At the time of writing, it is three weeks to the day since the Daily Record published my tweet and the story of the retweet that started this ball rolling. As it did not adequately convey the fulllness of my disillusionment, I have resorted to taking direct action where possible. I have decided to stand with my fellow countrymen and fight for the rights that our forefathers battled for; to strengthen the numbers of the disaffected taking to the streets and proving that there is a problem with this government and their policies. This problem can only be addressed if enough of us make our opposition heard.

It has been twenty-one days, and I have taken part in two marches, a hastily-arranged protest, and a rally.
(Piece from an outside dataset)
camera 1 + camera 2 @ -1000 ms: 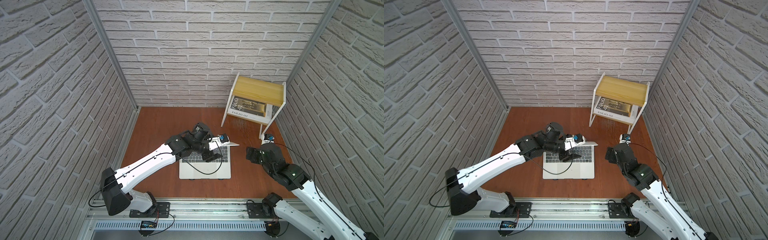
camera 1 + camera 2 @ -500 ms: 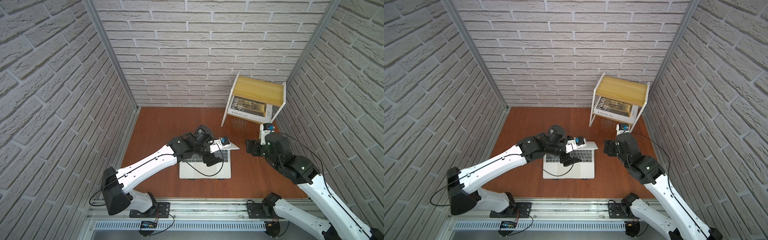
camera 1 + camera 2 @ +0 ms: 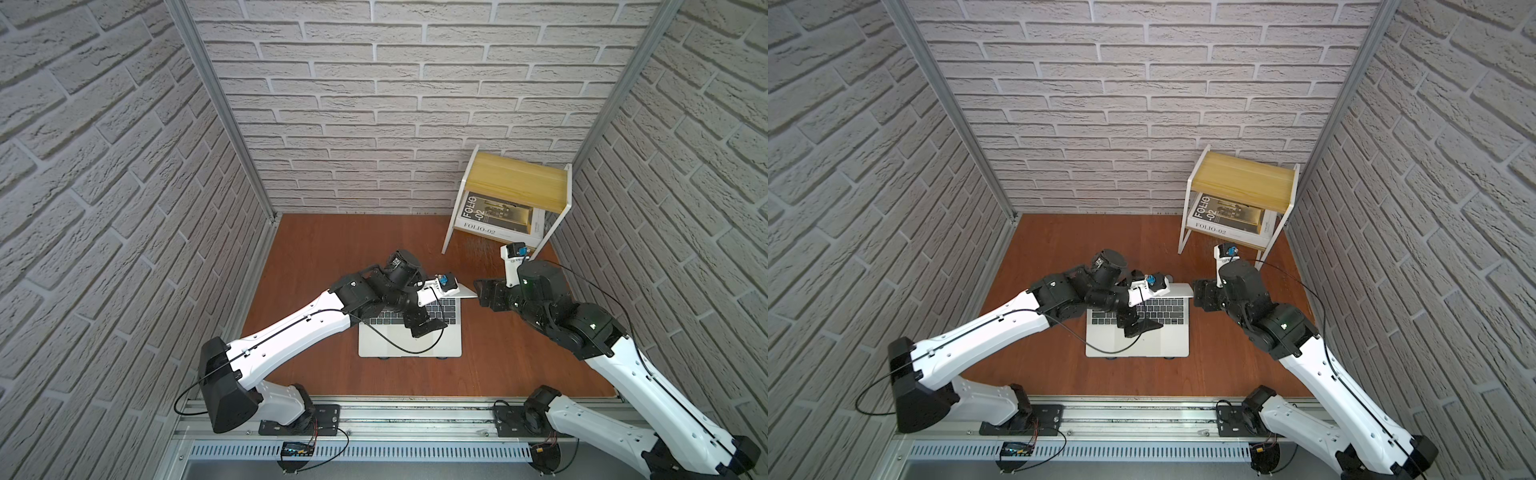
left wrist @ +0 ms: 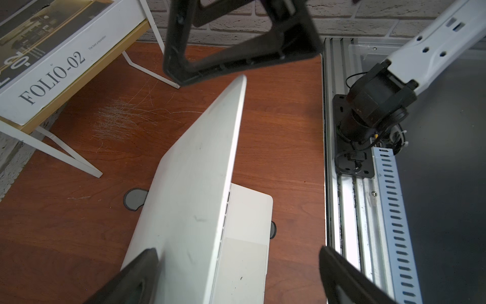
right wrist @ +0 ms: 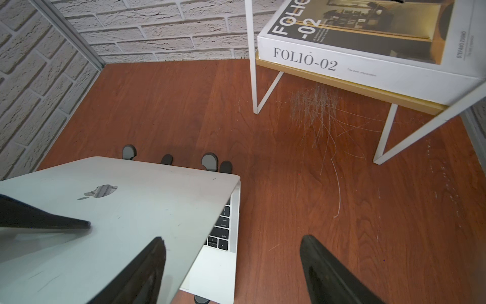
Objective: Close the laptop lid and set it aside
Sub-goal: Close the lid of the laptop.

In that time, the items upon which I have written “Fuck The Tories” have been photographed at least a hundred times. I have been printed by the Record, photographed by the Record, interviewed for the Scotland On Sunday newspaper, and for Scottish Television. Maybe it is because I stand out that people think I have something to say. I don’t want to stand out.

I don’t want to stand out, because I don’t want to be the only one proclaiming these views. I want, in the spirit of the original punk movement, a growing number of people to join me – physically, and in wearing their contempt for all in the street to see.

I will continue to demonstrate where and when I can, because I believe that we are in the right. I believe that we can make a difference. There is strength in numbers. I did not get here overnight, I got here when years of anger forced me to take action.

If you are angry too, then I hope you will soon join me. One way or another, we can change this.